Margeta's death introduced Alfred into yet another dark time in his existence. Full of guilt and self-loathing, he once more thought of ending his wretched life. In fact, the thought of hell seemed inviting; he'd have to pay for all the awful things he had done and perhaps she'd rest peacefully when her murderer suffered eternal damnation. In a way, he already was in hell.

But just like before, Alfred did not find the strength to do it. Several times he sat with the wooden stake against his chest, his insides curling with dreadful anticipation. In the end, he just was too weak to do it.

When he gazed at the sharp point of the stake he had himself carved, he couldn't help but feel intense despair. What would his parents, and especially his mother, say if they saw him now? How would they lament if they knew how very low he had fallen and what monster he had become! He could imagine the disgust and horror on their faces as they looked at him. In fact, he even doubted they'd recognise what he was.

This was not the kind of man they had raised him to be.

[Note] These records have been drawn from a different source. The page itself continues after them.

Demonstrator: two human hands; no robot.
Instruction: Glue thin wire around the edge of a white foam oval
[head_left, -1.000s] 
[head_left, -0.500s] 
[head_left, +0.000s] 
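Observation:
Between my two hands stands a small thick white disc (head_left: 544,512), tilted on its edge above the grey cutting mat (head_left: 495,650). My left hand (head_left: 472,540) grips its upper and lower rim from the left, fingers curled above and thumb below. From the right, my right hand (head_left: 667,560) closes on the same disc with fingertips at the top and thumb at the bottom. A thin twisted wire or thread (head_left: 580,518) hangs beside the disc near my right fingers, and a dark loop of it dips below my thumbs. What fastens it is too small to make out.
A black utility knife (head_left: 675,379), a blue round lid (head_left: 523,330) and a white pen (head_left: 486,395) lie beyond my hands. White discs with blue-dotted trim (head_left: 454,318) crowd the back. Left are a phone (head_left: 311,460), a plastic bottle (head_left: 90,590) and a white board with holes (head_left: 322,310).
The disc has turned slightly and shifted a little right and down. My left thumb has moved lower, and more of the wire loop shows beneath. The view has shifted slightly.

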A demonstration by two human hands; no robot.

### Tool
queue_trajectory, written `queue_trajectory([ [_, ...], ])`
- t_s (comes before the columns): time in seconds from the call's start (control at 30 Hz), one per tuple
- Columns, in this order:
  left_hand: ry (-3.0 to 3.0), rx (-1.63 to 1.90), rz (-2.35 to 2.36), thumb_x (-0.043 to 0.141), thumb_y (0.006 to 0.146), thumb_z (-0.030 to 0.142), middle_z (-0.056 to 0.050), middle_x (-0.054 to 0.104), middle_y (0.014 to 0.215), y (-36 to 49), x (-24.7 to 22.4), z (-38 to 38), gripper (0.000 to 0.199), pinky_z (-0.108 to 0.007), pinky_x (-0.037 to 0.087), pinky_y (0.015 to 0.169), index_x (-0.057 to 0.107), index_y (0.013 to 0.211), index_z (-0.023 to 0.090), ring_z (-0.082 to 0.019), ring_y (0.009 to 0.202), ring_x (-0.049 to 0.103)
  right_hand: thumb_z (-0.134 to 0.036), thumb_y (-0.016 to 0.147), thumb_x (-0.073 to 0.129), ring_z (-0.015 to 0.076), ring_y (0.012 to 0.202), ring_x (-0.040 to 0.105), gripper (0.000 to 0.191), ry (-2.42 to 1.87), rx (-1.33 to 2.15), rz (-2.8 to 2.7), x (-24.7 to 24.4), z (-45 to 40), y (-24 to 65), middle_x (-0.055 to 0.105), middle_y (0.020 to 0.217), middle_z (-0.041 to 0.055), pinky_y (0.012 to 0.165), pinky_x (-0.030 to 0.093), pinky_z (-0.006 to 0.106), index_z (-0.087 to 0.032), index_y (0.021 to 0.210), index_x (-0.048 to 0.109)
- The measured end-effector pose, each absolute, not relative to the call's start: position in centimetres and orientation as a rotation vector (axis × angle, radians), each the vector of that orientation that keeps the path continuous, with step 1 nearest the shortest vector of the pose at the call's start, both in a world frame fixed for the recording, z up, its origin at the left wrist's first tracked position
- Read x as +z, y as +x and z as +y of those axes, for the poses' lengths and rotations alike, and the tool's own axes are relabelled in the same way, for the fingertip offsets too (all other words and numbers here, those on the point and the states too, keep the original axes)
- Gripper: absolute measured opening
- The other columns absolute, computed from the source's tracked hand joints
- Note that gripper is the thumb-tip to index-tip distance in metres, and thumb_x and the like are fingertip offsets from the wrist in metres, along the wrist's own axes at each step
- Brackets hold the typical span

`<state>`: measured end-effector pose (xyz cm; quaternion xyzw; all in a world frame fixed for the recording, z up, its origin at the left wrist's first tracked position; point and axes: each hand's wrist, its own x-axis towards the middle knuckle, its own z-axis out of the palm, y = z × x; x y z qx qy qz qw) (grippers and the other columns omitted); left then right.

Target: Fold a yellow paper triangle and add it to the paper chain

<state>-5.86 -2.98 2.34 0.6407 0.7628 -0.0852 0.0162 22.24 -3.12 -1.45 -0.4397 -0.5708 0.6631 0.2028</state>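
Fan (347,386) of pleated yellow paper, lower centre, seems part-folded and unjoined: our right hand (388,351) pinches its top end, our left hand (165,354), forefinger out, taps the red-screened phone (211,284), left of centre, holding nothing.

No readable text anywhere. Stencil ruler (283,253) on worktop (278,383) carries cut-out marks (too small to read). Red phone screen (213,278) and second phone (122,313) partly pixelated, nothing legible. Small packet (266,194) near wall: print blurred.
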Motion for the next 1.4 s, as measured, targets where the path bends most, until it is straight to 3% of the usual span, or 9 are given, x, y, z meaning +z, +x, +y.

With a shout of frustration and helpless anger, he threw the stake away and buried his face in his hands. If only there had been some way to make this all better... if only he could somehow turn back time and...

And what? Turn away when he had been offered the position as an assistant for a professor? Not pay attention to Sarah? Find some other way to save her? Not... not fall in love?

He had known he'd fall – fall hard, and that it'd hurt. How else could it end with a vampire? Yet he had just let it happen. All the misery it had caused... and all that blissful, glorious happiness he had felt... All of it for nothing.

For nothing... No. It didn't have to be for nothing. None of it had to be for nothing. He could be a better man, or if he couldn't be that, he'd at least try to be a very well-behaved monster.

Squeezing his hands in to fists, he lifted his face and let out a deep, wavering breath. Perhaps there was a way he could overcome this... no one had to die for him, if he just fought it... if he learned to control his hunger. And perhaps there were better ways than taking his life to make amends for all the bad things he had done.